5 Nutrition Mistakes Ruining Your Sports Performance
If you’re training and practicing hard but your performance is consistently falling short on game day, the culprit might be what you are (or are not) eating.
Your diet has a huge impact on your performance, and even small nutritional mistakes can set you back big time. Sports dietician Leslie Bonci, who consults with the Kansas City Chiefs, Toronto Blue Jays, Pittsburgh Pirates and many top-tier college teams, has seen many of these issues firsthand. During her years of working with athletes, she’s encountered some of them more than once, especially when she starts working with a new client. Here are five of the most common mistakes Bonci spots, and how you can avoid them.
Mistake 1: Not Drinking Enough Water
Dehydration causes many performance issues, from premature fatigue and muscle cramps to poor focus to impaired strength and speed. In extreme cases, dehydration can lead to heat-related illnesses or even death. Yet too many athletes pay too little attention to the amount of water and other fluids they take in.
Bonci details a few common mistakes you might be making with hydration, such as ignoring the potential role of meals (food has fluids in it) or thinking that splashing water over your head will help (you’re not actually drinking anything when you do this). Most important, you need to drink a sufficient amount over the course of the day, not just at your event.
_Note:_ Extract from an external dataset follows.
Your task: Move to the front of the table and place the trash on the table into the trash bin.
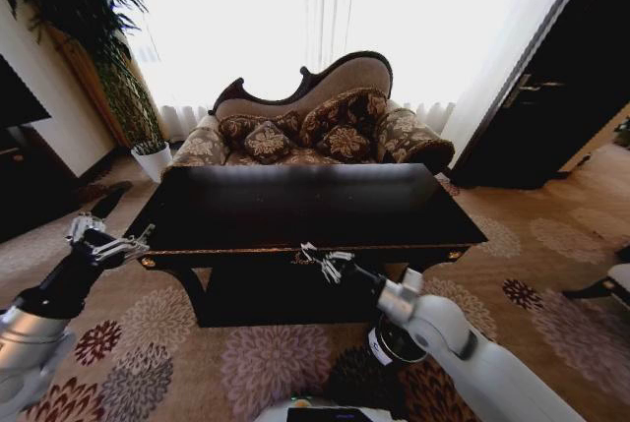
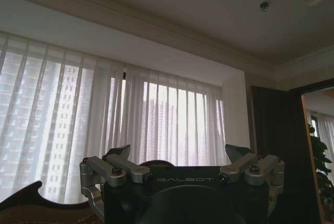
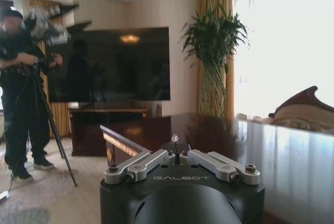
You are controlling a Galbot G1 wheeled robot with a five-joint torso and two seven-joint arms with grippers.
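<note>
While I face the table, my left gripper hangs open off its corner; right gripper, closed and empty, at front edge above bin.

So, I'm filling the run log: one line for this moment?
left gripper: open, beside table's left corner | right gripper: shut, at front edge | trash bin: floor, under right arm

Table — glossy dark wood; end effector — brushed metal links.
</note>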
Here are Bonci’s hydration guidelines:
- Young males should drink 15 8-ounce cups per day; young females should drink 9-11 cups per day
- Take in 20 ounces of fluid an hour before your activity starts
- Drink regularly during your activity, taking large gulps
RELATED: 11 Easy Tips to Drink More Water
Mistake 2: Not Taking in Enough Sodium
You know that sodium, found in salt, is bad for you because it can cause high blood pressure. This occurs more often among folks who are sedentary or have blood pressure issues or other chronic medical conditions. For athletes, salt is an important ally in the fight for proper hydration, according to Bonci. Your body needs sodium to produce consistent muscle contractions, maintain blood volume and improve recovery. Without this essential mineral, you will fatigue faster and suffer more frequent cramps.
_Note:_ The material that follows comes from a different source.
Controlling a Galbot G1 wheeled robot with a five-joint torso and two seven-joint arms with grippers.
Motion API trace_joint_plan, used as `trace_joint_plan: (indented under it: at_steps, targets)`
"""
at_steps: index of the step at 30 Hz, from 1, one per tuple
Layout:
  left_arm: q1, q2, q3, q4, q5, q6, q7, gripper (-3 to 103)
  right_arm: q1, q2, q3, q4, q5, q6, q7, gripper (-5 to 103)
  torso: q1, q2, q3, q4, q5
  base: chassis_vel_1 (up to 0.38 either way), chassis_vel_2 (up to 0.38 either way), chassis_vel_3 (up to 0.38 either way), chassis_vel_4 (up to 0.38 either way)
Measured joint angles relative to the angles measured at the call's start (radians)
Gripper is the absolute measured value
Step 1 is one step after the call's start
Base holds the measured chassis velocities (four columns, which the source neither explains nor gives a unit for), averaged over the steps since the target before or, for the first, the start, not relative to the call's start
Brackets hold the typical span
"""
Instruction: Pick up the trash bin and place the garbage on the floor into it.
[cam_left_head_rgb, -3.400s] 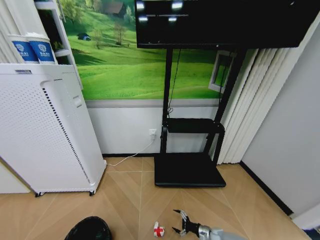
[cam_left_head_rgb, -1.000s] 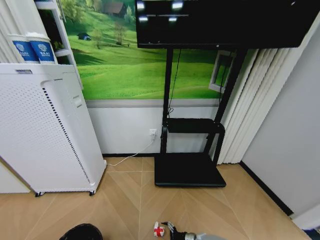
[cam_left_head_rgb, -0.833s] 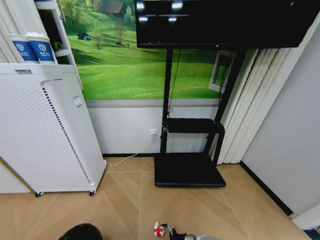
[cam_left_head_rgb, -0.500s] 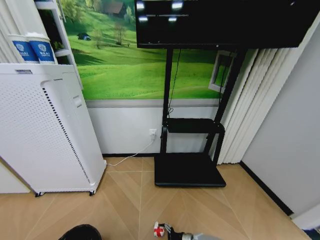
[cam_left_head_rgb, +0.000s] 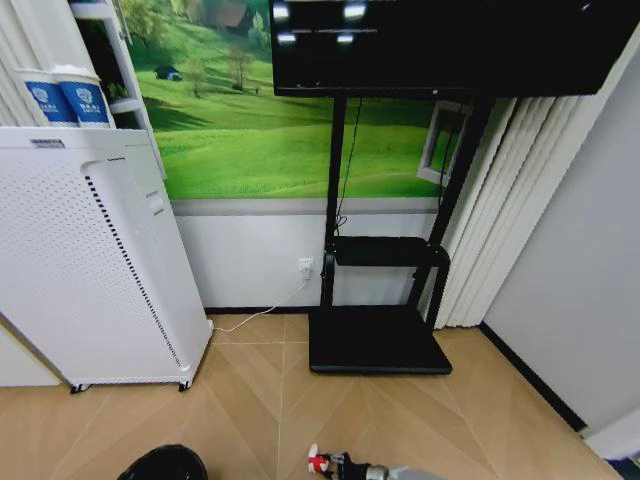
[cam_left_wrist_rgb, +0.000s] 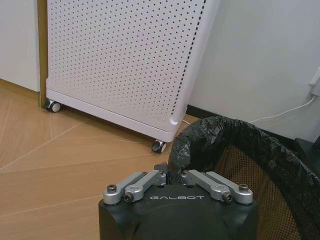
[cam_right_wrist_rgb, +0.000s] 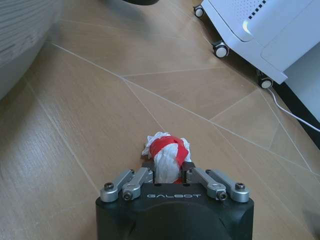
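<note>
My right gripper (cam_right_wrist_rgb: 167, 175) sits low over the wooden floor (cam_right_wrist_rgb: 75, 125), its fingers pressed in on a crumpled red-and-white wrapper (cam_right_wrist_rgb: 166, 152), which pokes out ahead of the fingertips. In the head view the same wrapper (cam_left_head_rgb: 318, 462) appears at the bottom edge of the frame, with the right gripper (cam_left_head_rgb: 340, 464) touching it from the right.

My left gripper (cam_left_wrist_rgb: 170, 175) is pinched onto the rim of the trash bin (cam_left_wrist_rgb: 260, 165), a black mesh basket lined with a black bag whose plastic bunches up right at the fingertips. In the head view the bin (cam_left_head_rgb: 165, 463) shows as a dark rounded shape at the lower left, well apart from the wrapper.

A white perforated appliance on castors (cam_left_wrist_rgb: 130, 65) stands just beyond the bin against the wall, and its wheels and a white cable (cam_right_wrist_rgb: 295, 117) also appear in the right wrist view. The flat black base of the TV stand (cam_left_head_rgb: 378, 342) lies farther back, under the screen.
</note>
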Motion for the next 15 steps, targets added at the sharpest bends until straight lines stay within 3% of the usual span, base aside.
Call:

The daily recommended baseline intake of sodium is 2,300 mg, but athletes who suffer frequent cramping, whose sweat tastes like salt, or who notice their clothes ringed in white powder following workouts may want to up their sodium intake.
Mistake 3: “Fueling” With Energy Drinks
Many so-called energy drinks make you feel cranked up, but they don’t actually deliver usable energy to your muscles in the form of calories. “[They] will stimulate you because of the caffeine, but they won’t provide energy,” says Bonci. After 30 minutes, the caffeine boost starts to wear off and you feel worse than when you started. “If you’re not providing calories with it, then you’re going to fatigue early on,” she adds. And though some energy drinks contain calories in the form of sugar, those calories might not be usable, according to Bonci, because taking in large quantities of sugar densely packed into small amounts of fluid can be hard for your stomach to digest. The calories wind up just sitting in your stomach instead of working for you.
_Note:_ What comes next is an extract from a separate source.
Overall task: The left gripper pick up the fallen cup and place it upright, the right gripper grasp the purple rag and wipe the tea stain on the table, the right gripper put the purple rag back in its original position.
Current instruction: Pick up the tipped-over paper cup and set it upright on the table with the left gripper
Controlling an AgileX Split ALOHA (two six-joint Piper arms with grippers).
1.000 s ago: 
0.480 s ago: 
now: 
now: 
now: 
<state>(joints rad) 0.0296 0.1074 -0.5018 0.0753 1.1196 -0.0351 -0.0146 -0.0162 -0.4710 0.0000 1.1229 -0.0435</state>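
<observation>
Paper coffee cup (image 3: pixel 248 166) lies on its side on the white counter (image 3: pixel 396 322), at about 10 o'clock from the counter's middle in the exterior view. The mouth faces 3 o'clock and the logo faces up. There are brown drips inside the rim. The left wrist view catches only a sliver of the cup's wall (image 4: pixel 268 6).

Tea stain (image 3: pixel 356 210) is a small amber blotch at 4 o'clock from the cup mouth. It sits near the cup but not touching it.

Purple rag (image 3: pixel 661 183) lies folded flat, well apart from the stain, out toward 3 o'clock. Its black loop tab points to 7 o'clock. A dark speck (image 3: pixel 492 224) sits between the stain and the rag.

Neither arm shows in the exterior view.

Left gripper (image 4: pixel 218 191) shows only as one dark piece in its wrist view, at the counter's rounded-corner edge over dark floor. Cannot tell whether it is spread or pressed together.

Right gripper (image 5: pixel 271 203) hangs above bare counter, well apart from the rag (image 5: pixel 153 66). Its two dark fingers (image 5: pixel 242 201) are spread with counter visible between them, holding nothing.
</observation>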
Mistake 4: Relying On Supplements
Supplement companies advertise many benefits, some of which are legit. But relying too much on even the safest and most effective supplements can cause an imbalanced diet—the exact thing supplements are designed to fix.
For example, many supplements include only vitamins and minerals. These will boost your vitamin and mineral levels, but without the calories from fiber you get by eating real food. Other supplements like whey protein and pre-workout drinks contain calories, but they are not good substitutes for eating real food throughout the day.
“Supplements are meant to complement your eating. They’re not a replacement for it,” says Bonci.
If you need a quick dose of protein after a workout, go ahead and have a protein shake. Or if you’re deficient in vitamin D, feel free to correct that with a supplement. Just don’t sacrifice a complete balanced meal for a supplement.
Mistake 5: Not Eating Before Exercise
You don’t want to be too full before a workout or game. Food or fluids sloshing around your stomach is no fun.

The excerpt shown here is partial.